## EXERCISE
Report all lines of the data below that hold the word "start".

▬▬▬▬▬▬▬▬▬▬

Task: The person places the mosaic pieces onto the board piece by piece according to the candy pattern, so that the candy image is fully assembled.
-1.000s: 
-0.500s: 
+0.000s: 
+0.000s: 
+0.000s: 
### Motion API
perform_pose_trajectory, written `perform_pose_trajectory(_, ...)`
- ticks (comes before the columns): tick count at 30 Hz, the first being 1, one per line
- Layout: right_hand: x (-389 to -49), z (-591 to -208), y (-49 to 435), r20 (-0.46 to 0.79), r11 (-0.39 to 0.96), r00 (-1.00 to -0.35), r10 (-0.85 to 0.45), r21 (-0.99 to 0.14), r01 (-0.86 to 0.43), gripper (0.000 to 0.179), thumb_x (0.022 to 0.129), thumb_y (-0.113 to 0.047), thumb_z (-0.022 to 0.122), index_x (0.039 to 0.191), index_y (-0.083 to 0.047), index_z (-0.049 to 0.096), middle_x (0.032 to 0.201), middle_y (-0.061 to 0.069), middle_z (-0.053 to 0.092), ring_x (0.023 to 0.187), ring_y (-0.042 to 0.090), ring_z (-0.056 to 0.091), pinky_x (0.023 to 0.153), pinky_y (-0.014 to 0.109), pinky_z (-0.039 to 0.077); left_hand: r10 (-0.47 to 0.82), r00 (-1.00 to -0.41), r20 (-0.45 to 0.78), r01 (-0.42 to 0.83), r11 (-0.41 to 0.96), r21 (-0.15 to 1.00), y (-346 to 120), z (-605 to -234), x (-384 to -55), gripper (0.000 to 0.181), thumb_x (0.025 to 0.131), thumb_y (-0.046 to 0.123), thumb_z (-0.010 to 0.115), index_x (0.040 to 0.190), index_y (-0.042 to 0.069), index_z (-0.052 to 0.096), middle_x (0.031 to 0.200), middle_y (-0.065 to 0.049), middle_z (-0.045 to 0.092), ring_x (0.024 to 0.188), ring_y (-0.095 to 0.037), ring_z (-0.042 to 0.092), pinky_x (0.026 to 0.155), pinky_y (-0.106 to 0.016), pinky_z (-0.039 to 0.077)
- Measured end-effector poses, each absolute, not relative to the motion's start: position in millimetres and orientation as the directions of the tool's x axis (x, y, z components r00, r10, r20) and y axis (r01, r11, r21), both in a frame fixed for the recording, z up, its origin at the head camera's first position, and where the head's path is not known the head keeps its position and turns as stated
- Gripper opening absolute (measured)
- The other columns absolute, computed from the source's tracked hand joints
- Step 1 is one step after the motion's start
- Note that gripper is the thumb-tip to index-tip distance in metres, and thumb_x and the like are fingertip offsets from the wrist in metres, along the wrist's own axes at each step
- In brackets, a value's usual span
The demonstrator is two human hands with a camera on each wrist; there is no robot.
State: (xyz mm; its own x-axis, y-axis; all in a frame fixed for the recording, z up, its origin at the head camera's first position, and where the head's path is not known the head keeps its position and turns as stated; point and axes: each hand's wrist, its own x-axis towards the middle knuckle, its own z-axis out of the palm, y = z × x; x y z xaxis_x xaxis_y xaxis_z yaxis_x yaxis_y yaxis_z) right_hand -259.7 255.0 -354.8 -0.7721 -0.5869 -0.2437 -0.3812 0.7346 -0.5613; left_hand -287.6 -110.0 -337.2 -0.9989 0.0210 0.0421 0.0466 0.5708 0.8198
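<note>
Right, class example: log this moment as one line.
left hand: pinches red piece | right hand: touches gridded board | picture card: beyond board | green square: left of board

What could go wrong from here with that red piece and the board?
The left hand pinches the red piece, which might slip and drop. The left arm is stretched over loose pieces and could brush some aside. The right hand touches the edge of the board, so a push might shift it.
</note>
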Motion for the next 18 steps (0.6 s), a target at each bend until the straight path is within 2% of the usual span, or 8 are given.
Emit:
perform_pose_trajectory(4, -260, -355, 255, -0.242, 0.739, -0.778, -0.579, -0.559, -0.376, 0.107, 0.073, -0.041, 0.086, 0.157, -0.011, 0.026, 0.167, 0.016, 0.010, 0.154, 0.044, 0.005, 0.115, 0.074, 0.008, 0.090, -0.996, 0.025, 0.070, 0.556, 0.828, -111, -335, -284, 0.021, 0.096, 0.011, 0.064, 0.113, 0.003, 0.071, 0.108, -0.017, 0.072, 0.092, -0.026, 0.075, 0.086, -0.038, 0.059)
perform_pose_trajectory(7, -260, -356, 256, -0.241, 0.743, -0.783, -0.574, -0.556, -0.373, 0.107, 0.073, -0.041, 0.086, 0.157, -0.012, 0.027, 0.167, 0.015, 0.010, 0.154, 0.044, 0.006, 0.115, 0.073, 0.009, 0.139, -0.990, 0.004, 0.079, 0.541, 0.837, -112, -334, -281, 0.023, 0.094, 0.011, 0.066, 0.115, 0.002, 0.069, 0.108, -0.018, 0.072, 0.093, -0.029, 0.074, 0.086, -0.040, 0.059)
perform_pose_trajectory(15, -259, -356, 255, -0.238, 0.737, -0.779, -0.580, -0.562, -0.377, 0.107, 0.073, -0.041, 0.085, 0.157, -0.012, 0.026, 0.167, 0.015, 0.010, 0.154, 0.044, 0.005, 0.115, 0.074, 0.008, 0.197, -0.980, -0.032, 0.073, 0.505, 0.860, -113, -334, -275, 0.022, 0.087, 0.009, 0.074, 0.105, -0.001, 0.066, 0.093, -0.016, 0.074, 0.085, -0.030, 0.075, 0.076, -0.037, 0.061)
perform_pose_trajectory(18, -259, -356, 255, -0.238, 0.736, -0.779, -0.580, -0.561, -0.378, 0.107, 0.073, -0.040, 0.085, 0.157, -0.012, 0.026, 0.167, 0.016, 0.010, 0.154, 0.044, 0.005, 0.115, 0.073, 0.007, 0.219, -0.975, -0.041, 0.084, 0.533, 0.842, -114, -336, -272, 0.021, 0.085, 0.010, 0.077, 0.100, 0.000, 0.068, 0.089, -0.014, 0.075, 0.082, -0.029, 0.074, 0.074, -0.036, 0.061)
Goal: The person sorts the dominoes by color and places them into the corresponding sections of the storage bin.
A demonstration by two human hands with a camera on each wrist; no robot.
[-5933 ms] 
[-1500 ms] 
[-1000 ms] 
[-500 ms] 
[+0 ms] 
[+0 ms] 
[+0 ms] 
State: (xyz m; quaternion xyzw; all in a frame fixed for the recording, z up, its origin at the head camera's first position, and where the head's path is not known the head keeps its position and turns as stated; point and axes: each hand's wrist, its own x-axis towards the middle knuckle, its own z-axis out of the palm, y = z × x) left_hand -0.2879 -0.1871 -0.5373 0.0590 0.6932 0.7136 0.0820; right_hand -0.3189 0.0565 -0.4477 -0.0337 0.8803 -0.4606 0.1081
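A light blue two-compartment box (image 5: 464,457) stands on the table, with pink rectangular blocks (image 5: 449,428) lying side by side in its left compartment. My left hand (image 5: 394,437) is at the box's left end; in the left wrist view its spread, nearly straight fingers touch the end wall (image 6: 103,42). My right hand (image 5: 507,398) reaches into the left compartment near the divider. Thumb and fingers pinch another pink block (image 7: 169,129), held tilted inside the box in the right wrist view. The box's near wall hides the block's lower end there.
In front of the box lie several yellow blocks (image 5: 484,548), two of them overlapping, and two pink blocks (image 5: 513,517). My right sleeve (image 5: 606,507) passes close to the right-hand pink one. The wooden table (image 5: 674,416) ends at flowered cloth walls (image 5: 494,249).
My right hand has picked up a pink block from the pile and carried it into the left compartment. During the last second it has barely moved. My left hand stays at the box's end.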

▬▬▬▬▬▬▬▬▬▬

## FINAL ANSWER
- Measured end-effector poses, each absolute, not relative to the motion's start: position in millimetres and orientation as the directions of the tool's x axis (x, y, z components r00, r10, r20) and y axis (r01, r11, r21), both in a frame fixed for the recording, z up, its origin at the head camera's first position, and where the head's path is not known the head keeps its position and turns as stated
- Step 1 is one step after the motion's start

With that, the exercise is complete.